[RECORDED DATA]:
....................
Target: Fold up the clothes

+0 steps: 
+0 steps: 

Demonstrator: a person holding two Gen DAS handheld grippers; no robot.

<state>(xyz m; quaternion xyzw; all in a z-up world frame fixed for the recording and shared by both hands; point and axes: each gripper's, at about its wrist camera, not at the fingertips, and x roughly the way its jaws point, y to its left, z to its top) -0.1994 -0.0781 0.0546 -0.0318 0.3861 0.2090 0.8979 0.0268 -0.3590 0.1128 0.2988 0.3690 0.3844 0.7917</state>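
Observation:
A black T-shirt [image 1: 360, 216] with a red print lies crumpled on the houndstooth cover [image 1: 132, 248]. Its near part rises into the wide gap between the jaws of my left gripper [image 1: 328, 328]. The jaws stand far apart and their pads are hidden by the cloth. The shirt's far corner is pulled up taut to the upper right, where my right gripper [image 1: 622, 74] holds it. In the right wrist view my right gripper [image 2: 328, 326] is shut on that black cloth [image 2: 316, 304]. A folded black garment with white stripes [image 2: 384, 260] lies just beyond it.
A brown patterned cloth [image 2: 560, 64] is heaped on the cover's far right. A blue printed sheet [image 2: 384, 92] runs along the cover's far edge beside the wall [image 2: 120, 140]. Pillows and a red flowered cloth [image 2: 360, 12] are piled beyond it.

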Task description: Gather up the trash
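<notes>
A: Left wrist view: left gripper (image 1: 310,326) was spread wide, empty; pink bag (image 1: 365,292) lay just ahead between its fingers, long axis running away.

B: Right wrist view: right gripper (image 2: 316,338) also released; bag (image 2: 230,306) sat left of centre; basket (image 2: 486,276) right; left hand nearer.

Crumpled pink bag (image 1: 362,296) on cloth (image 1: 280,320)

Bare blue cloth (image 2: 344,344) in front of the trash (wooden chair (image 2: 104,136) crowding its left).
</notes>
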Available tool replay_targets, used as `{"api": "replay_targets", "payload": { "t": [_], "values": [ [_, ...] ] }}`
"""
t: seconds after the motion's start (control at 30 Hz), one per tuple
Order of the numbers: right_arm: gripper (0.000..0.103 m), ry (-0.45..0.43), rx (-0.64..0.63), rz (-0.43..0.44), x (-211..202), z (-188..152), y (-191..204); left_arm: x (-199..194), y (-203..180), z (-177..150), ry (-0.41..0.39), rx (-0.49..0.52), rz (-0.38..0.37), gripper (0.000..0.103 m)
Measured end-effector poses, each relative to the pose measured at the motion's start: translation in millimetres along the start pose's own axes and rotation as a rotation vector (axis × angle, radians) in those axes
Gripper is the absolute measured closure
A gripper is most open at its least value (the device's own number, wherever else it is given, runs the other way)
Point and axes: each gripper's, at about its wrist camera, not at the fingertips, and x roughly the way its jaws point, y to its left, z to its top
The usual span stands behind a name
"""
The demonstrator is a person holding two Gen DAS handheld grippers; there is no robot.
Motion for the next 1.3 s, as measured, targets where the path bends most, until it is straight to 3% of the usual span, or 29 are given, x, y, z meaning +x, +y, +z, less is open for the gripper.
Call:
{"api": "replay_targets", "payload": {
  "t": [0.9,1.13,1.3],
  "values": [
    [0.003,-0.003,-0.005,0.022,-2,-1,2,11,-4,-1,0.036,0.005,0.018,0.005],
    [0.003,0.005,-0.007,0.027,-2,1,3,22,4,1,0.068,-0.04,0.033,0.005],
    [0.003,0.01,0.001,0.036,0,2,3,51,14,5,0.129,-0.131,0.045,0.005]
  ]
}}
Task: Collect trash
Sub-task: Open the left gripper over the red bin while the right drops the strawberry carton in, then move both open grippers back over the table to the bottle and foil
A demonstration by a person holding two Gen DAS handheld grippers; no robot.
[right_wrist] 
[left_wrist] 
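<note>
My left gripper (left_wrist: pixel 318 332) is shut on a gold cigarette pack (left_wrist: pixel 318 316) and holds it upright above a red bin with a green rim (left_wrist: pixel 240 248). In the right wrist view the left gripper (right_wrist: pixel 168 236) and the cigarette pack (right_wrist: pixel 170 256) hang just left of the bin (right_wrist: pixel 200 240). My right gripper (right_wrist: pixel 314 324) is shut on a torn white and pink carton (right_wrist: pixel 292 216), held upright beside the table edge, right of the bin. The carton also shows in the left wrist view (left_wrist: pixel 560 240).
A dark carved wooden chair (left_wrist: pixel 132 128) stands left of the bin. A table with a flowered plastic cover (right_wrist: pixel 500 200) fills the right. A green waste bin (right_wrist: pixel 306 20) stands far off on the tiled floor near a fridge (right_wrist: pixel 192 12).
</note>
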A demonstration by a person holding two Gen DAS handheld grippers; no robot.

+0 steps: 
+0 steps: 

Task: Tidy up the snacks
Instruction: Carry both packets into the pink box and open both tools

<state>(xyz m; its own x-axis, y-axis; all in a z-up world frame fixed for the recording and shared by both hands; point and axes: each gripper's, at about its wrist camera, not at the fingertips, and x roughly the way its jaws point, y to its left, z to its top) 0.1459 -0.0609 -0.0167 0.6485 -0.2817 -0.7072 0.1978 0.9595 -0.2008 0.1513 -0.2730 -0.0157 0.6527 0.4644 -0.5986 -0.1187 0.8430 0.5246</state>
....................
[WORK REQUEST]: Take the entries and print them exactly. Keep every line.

[RESPONSE]:
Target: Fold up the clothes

+0 steps: 
+0 steps: 

Demonstrator: a person holding two Gen DAS handheld grippers; no robot.

<state>(xyz m; quaternion xyzw; all in a z-up world frame fixed for the recording and shared by both hands; point and axes: each gripper's, at about its wrist camera, not at the fingertips, and x roughly the way its jaws point, y to its left, z to its top) -0.1994 -0.0781 0.0546 -0.0318 0.3861 0.2090 0.8979 0.0268 -0.3590 0.1128 0.2988 0.3690 0.3844 0.7917</state>
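Observation:
A black T-shirt [image 1: 360, 216] with a red print lies crumpled on the houndstooth cover [image 1: 132, 248]. Its near part rises into the wide gap between the jaws of my left gripper [image 1: 328, 328]. The jaws stand far apart and their pads are hidden by the cloth. The shirt's far corner is pulled up taut to the upper right, where my right gripper [image 1: 622, 74] holds it. In the right wrist view my right gripper [image 2: 328, 326] is shut on that black cloth [image 2: 316, 304]. A folded black garment with white stripes [image 2: 384, 260] lies just beyond it.
A brown patterned cloth [image 2: 560, 64] is heaped on the cover's far right. A blue printed sheet [image 2: 384, 92] runs along the cover's far edge beside the wall [image 2: 120, 140]. Pillows and a red flowered cloth [image 2: 360, 12] are piled beyond it.
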
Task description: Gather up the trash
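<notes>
A: Left wrist view: left gripper (image 1: 310,326) was spread wide, empty; pink bag (image 1: 365,292) lay just ahead between its fingers, long axis running away.

B: Right wrist view: right gripper (image 2: 316,338) also released; bag (image 2: 230,306) sat left of centre; basket (image 2: 486,276) right; left hand nearer.

Crumpled pink bag (image 1: 362,296) on cloth (image 1: 280,320)

Bare blue cloth (image 2: 344,344) in front of the trash (wooden chair (image 2: 104,136) crowding its left).
</notes>
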Available tool replay_targets, used as `{"api": "replay_targets", "payload": { "t": [_], "values": [ [_, ...] ] }}`
"""
t: seconds after the motion's start (control at 30 Hz), one per tuple
Order of the numbers: right_arm: gripper (0.000..0.103 m), ry (-0.45..0.43), rx (-0.64..0.63), rz (-0.43..0.44), x (-211..202), z (-188..152), y (-191..204); left_arm: x (-199..194), y (-203..180), z (-177..150), ry (-0.41..0.39), rx (-0.49..0.52), rz (-0.38..0.37), gripper (0.000..0.103 m)
Measured end-effector poses, each relative to the pose measured at the motion's start: translation in millimetres along the start pose's own axes and rotation as a rotation vector (axis × angle, radians) in those axes
Gripper is the absolute measured closure
A gripper is most open at its least value (the device's own number, wherever else it is given, runs the other way)
Point and axes: each gripper's, at about its wrist camera, not at the fingertips, and x roughly the way its jaws point, y to its left, z to its top
The usual span stands behind a name
"""
The demonstrator is a person holding two Gen DAS handheld grippers; there is no robot.
Motion for the next 1.3 s, as measured, targets where the path bends most, until it is straight to 3% of the usual span, or 29 are given, x, y, z meaning +x, +y, +z, less is open for the gripper.
Call:
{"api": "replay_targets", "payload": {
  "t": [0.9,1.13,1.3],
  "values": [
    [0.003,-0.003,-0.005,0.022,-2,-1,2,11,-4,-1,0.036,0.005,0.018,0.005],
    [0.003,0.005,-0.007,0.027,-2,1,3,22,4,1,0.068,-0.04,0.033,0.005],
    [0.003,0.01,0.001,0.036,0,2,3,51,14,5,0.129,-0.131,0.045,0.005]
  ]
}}
Task: Collect trash
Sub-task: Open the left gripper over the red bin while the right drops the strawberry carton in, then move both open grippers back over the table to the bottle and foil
A demonstration by a person holding two Gen DAS handheld grippers; no robot.
[right_wrist] 
[left_wrist] 
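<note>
My left gripper (left_wrist: pixel 318 332) is shut on a gold cigarette pack (left_wrist: pixel 318 316) and holds it upright above a red bin with a green rim (left_wrist: pixel 240 248). In the right wrist view the left gripper (right_wrist: pixel 168 236) and the cigarette pack (right_wrist: pixel 170 256) hang just left of the bin (right_wrist: pixel 200 240). My right gripper (right_wrist: pixel 314 324) is shut on a torn white and pink carton (right_wrist: pixel 292 216), held upright beside the table edge, right of the bin. The carton also shows in the left wrist view (left_wrist: pixel 560 240).
A dark carved wooden chair (left_wrist: pixel 132 128) stands left of the bin. A table with a flowered plastic cover (right_wrist: pixel 500 200) fills the right. A green waste bin (right_wrist: pixel 306 20) stands far off on the tiled floor near a fridge (right_wrist: pixel 192 12).
</note>
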A demonstration by a person holding two Gen DAS handheld grippers; no robot.

+0 steps: 
+0 steps: 

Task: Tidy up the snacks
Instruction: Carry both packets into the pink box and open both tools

<state>(xyz m; its own x-axis, y-axis; all in a z-up world frame fixed for the recording and shared by both hands; point and axes: each gripper's, at about its wrist camera, not at the fingertips, and x roughly the way its jaws point, y to its left, z to its top) 0.1459 -0.0609 -0.0167 0.6485 -0.2817 -0.7072 0.1978 0.9595 -0.2008 0.1513 -0.2730 -0.0157 0.6527 0.4644 -0.5986 -0.1187 0.8430 0.5246</state>

No more output will be added to the exercise.